Avraham Shalom-Levi (אברהם שלום-לוי; born 1977) is an Israeli actor best known as the showrunner and actor in the TV Drama series Unsilenced, for which he received the Israeli Television Academy Award for: "Best Drama Series", "Best Script" and "Best Supporting Actor in a Drama Series". And for his role in the film Valeria is Getting Married.

== Biography ==
Shalom-Levi was born and raised in Jerusalem as the youngest child of Mazal and Isaac and has two elder sisters. He attended the experimental high school in Jerusalem and chose theater as his major. Between 2000 and 2005 Shalom-Levi lived in New-York, where he studies acting at The Lee Strasberg Theatre & Film Institute. During this period he acted in the play The Zoo Story by Edward Albee, and participated in Anna Strasbergs masterclass.

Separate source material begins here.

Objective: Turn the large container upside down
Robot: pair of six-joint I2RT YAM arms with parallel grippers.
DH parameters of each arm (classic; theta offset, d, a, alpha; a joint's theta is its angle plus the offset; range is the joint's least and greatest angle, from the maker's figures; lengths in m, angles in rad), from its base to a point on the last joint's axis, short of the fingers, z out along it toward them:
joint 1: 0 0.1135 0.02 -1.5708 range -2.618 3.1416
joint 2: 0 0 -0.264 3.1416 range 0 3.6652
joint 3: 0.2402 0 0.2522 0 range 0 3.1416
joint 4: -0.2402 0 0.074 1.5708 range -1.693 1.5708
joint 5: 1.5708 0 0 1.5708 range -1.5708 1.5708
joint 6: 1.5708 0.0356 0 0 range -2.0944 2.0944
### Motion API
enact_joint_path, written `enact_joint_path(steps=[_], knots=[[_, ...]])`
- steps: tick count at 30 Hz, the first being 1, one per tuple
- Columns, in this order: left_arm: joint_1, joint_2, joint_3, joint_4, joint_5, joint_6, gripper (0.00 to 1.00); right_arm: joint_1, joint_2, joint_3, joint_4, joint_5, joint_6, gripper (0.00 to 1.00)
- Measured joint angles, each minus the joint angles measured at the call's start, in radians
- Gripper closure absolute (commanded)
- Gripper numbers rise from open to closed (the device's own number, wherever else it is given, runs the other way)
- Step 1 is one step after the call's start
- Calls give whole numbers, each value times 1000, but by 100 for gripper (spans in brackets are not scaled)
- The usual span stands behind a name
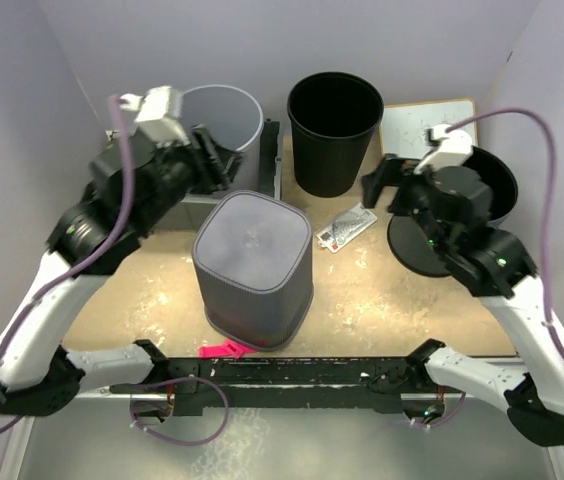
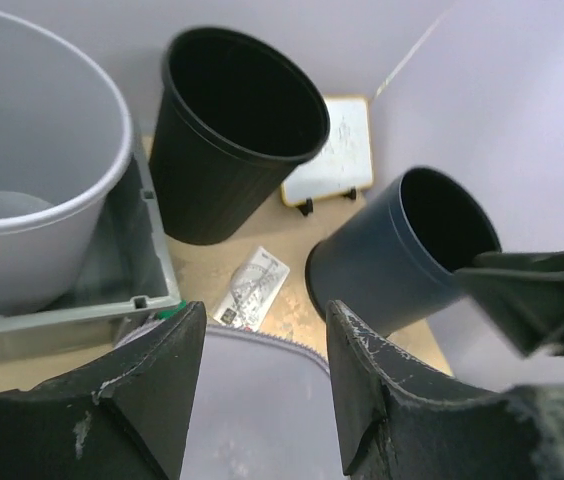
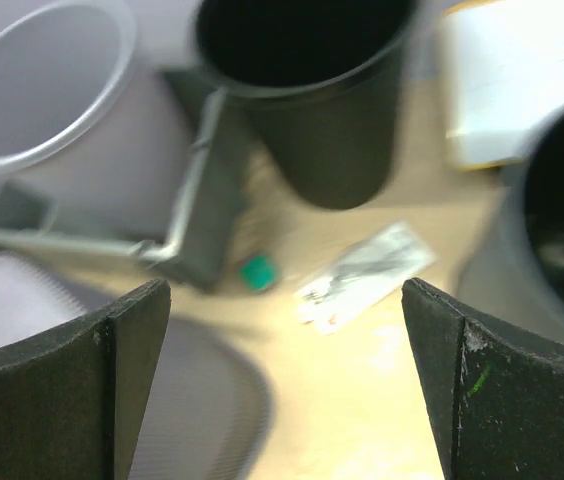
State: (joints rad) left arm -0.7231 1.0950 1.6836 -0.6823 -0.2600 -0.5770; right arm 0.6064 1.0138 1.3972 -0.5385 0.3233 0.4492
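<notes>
The large container (image 1: 252,265) is a grey, rounded-square bin standing at the middle of the table with its closed flat base facing up. It also shows in the left wrist view (image 2: 252,410) and, blurred, in the right wrist view (image 3: 192,420). My left gripper (image 1: 219,163) is open and empty, just behind the bin's back-left edge; in its wrist view (image 2: 265,320) the jaws stand apart above the bin's top. My right gripper (image 1: 382,187) is open and empty to the right of the bin; in its wrist view (image 3: 284,300) the jaws stand wide apart over bare table.
A black bin (image 1: 334,130) stands at the back centre. A light grey round bin (image 1: 224,120) sits in a grey tray (image 1: 267,165) at back left. A dark grey bin (image 2: 402,250) leans at right. A white board (image 1: 427,125), a printed packet (image 1: 347,228) and a pink piece (image 1: 224,348) are also here.
</notes>
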Motion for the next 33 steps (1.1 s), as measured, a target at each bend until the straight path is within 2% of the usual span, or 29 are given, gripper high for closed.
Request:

He continued his studies in the Film and Media department at Hunter College, N.Y, and founded a New-York city based ensemble for Israeli Theatre named "Huzpah". The group performed two plays that he has authored: his debut "The Shirt", and "Zvika the Soldier", an anti-militaristic one man show inspired by his experiences as suffering from PTSD following his mandatory military service as a combat soldier.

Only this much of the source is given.